## Goal of the exercise:
Where an entry holds an image, leave the image out; otherwise reproduce the entry exactly.

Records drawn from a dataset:
● ● ● ● ●

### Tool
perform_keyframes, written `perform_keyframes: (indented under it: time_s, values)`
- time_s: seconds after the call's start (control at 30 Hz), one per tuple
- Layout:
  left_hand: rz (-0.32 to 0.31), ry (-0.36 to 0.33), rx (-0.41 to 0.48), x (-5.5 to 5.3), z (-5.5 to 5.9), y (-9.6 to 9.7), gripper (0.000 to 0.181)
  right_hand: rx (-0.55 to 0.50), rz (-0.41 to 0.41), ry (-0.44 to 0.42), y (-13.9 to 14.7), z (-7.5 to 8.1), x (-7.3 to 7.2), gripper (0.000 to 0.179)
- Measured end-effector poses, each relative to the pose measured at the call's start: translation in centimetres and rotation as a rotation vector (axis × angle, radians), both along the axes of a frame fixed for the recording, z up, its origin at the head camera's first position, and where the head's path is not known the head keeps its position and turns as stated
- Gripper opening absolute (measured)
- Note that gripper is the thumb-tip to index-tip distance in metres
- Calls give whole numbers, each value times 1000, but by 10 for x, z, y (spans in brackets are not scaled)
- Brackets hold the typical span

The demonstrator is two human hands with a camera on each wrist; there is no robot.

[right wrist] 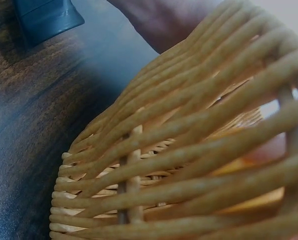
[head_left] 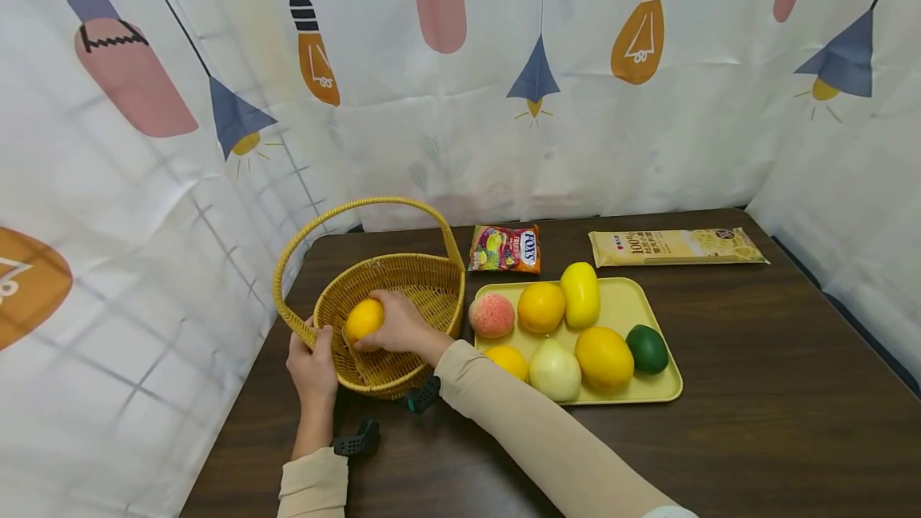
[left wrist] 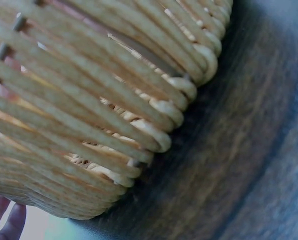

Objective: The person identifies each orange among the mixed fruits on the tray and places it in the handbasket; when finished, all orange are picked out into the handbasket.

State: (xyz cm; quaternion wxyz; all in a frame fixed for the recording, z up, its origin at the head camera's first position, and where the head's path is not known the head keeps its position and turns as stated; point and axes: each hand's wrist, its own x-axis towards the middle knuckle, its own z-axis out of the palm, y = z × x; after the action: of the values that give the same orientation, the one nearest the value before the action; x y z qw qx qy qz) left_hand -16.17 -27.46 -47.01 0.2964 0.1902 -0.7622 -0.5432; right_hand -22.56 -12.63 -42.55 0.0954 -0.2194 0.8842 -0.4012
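In the head view a yellow wicker basket (head_left: 449, 302) with a tall arched handle (head_left: 374, 200) stands at the left of the table. My left hand (head_left: 314, 366) grips its left rim by the foot of the handle. My right hand (head_left: 404, 328) reaches over the near rim and holds a rounded yellow-orange fruit (head_left: 364, 320) inside the basket. Both wrist views are filled mostly by the woven basket wall (left wrist: 89, 95). Left fingertips (left wrist: 11, 222) show at the lower left of the left wrist view. Through the weave in the right wrist view, yellow-orange patches show.
Right of the basket, a pale yellow tray (head_left: 647, 394) carries a peach (head_left: 492, 316), a dark green fruit (head_left: 647, 349), a pale green fruit (head_left: 555, 370) and several yellow fruits. Behind it lie a FOX'S candy bag (head_left: 505, 249) and a long beige packet (head_left: 676, 248). Printed curtains surround the table.
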Motion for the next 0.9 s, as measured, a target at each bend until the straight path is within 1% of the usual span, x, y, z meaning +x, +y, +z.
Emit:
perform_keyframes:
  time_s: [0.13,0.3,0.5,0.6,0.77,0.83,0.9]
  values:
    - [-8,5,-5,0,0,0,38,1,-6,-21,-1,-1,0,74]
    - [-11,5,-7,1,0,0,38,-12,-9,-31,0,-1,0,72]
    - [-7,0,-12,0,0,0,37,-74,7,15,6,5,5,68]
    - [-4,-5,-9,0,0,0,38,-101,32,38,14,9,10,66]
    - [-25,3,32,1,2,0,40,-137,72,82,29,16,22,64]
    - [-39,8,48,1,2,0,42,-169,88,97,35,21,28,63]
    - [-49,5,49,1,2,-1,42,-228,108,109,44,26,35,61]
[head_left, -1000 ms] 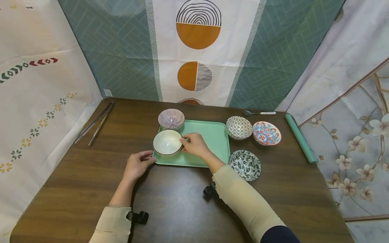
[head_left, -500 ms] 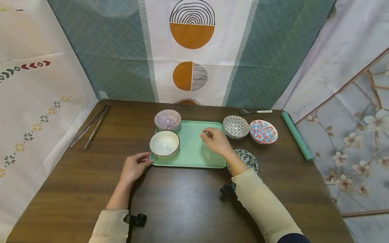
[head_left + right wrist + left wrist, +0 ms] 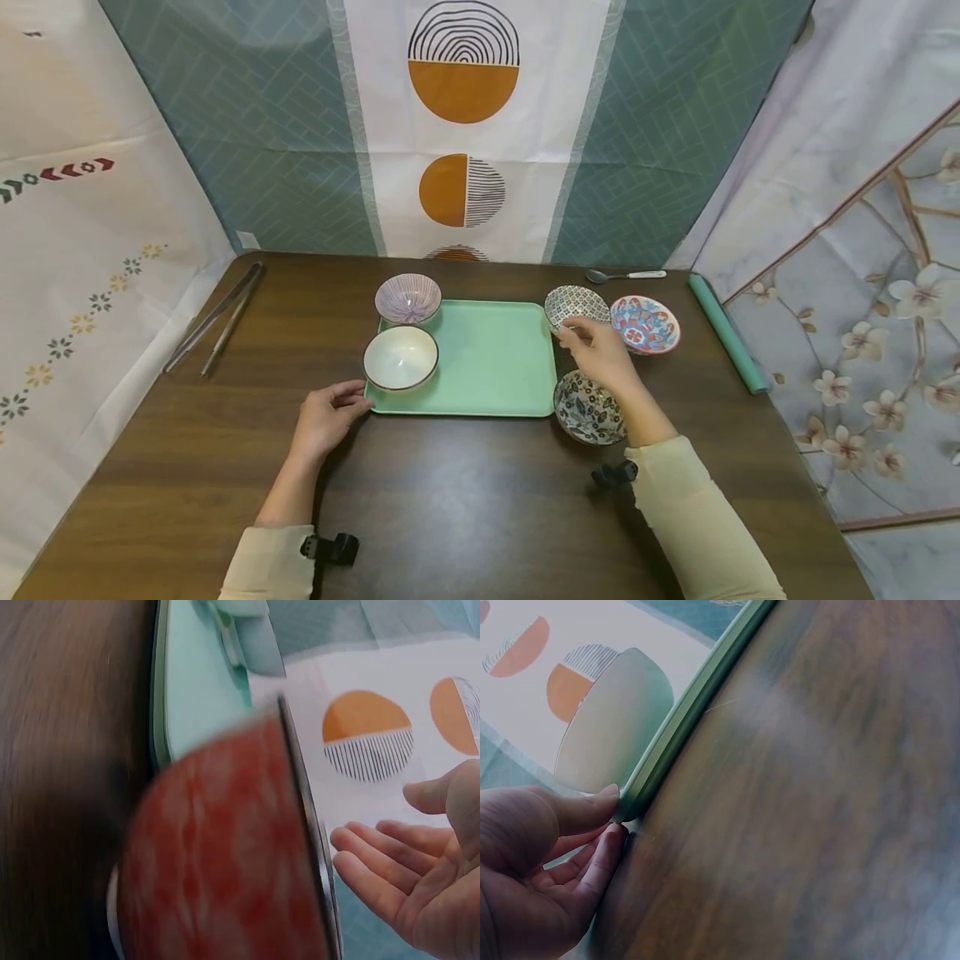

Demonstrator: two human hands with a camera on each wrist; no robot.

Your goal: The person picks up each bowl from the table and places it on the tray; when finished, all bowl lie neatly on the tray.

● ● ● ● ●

## Response to the exercise:
### Tool
perform_keyframes, written `perform_keyframes: (indented under it: time_s, values)`
- time_s: seconds after the call's start (control at 30 Hz), one per tuple
- Layout:
  left_hand: rz (-0.32 to 0.31), ry (-0.36 to 0.33), rx (-0.41 to 0.48), x (-5.5 to 5.3), z (-5.5 to 5.9), y (-9.6 to 9.7), gripper (0.000 to 0.181)
  right_hand: rx (-0.55 to 0.50), rz (-0.41 to 0.41), ry (-0.44 to 0.42), y (-13.9 to 14.7), z (-7.5 to 8.1), x (-7.3 to 7.2), gripper (0.000 to 0.179)
- Measured end-effector poses, each relative to the pose measured at the call's start: translation in centimetres and rotation as a rotation vector (axis × angle, radians), both along the axes of a frame fixed for the recording, z up, its origin at the head camera's first position, and where the head's path is not known the head keeps its position and turns as stated
- Gripper opening absolute (measured)
- Note that gripper is the thumb-tip to index-tip distance in metres
- Calls give whole numbers, each value times 1000, but by 10 for x, z, y (spans in brackets are not scaled)
- Brackets hold the typical span

The demonstrator is two human hands with a camera on each wrist; there is no robot.

[right wrist] 
[head_left] 
[left wrist] 

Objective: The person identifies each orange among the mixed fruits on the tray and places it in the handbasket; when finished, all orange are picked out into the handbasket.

State: (xyz cm; quaternion wxyz; all in a frame fixed for the recording, z up, its origin at the head camera's first position, and where the head's path is not known the head keeps its position and turns as stated; point and axes: each hand's wrist, its own x-axis towards the middle knuckle, its own z-axis out of the palm, y = z × x; after the action: of the values that give the same orientation, the one nearest the value before the action; x y z qw qx qy qz) left_hand -16.17 -27.46 -47.01 0.2964 0.1902 -0.7622 -0.5432; right_hand -22.56 -12.63 -42.55 0.0954 -0.2194 0.8842 -0.4012
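In the head view a yellow wicker basket (head_left: 449, 302) with a tall arched handle (head_left: 374, 200) stands at the left of the table. My left hand (head_left: 314, 366) grips its left rim by the foot of the handle. My right hand (head_left: 404, 328) reaches over the near rim and holds a rounded yellow-orange fruit (head_left: 364, 320) inside the basket. Both wrist views are filled mostly by the woven basket wall (left wrist: 89, 95). Left fingertips (left wrist: 11, 222) show at the lower left of the left wrist view. Through the weave in the right wrist view, yellow-orange patches show.
Right of the basket, a pale yellow tray (head_left: 647, 394) carries a peach (head_left: 492, 316), a dark green fruit (head_left: 647, 349), a pale green fruit (head_left: 555, 370) and several yellow fruits. Behind it lie a FOX'S candy bag (head_left: 505, 249) and a long beige packet (head_left: 676, 248). Printed curtains surround the table.
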Motion for the next 0.9 s, as measured, a target at each bend until the straight path is within 1% of the usual span, x, y, z meaning +x, +y, +z.
Emit:
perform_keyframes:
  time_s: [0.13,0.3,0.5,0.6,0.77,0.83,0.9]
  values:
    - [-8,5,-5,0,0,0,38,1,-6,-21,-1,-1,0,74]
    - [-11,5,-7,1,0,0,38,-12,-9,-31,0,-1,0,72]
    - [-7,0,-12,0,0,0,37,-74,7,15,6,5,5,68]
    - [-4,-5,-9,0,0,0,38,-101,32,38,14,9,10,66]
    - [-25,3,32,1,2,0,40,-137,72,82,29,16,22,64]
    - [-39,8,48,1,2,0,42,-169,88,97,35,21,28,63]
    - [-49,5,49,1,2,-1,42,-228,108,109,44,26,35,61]
[head_left, -1000 ms] 
[head_left, -500 ms] 
[head_left + right wrist + left wrist, +0 ms] 

Demonstrator: two human hands with a camera on each wrist; no robot.

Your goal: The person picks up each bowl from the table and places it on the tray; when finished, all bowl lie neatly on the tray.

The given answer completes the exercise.